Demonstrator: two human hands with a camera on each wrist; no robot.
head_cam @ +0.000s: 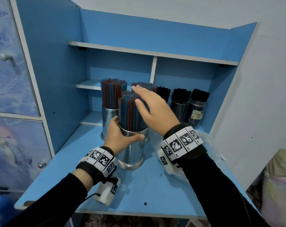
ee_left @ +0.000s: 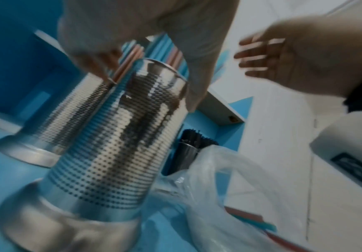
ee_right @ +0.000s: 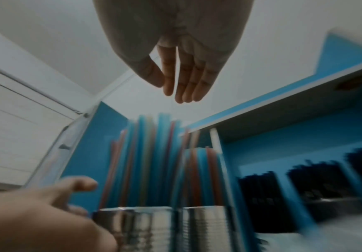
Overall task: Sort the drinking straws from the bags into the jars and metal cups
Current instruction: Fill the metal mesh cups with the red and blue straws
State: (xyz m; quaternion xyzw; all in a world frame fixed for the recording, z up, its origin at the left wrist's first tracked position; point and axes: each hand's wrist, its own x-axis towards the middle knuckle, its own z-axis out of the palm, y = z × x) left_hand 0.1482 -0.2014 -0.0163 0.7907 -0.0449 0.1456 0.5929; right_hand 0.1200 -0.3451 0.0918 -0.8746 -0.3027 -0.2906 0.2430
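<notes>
A person stands at a blue counter with shelves behind it. The left hand wraps around the rim of the front cup, a perforated metal cup standing upright on the counter, thumb across its near side. Blue and red straws fill this cup and stand upright. The right hand hovers flat above the straw tops, fingers straight and together, holding nothing. Just behind stand two more metal cups packed with blue and red straws. To their right, at the back, jars hold black straws. A clear plastic bag lies on the counter right of the front cup, with a few coloured straws inside.
</notes>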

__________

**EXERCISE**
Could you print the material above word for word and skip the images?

**OUTPUT OF THE TASK**
Demonstrator: two human hands with a camera on each wrist; no robot.
head_cam @ +0.000s: 
ee_left @ +0.000s: 
ee_right @ +0.000s: 
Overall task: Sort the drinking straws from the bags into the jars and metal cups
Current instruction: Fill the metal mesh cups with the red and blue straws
State: (xyz m; quaternion xyzw; all in a world frame fixed for the recording, z up, its origin at the left wrist's first tracked position; point and axes: each hand's wrist, its own x-axis towards the middle knuckle, its own z-axis out of the palm, y = z × x) left_hand 0.1482 -0.2014 -0.0163 0.7907 -0.0449 0.1456 0.5929; right_hand 0.1200 -0.3451 0.0918 -0.8746 -0.3027 -0.2906 0.2430
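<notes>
A person stands at a blue counter with shelves behind it. The left hand wraps around the rim of the front cup, a perforated metal cup standing upright on the counter, thumb across its near side. Blue and red straws fill this cup and stand upright. The right hand hovers flat above the straw tops, fingers straight and together, holding nothing. Just behind stand two more metal cups packed with blue and red straws. To their right, at the back, jars hold black straws. A clear plastic bag lies on the counter right of the front cup, with a few coloured straws inside.
</notes>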

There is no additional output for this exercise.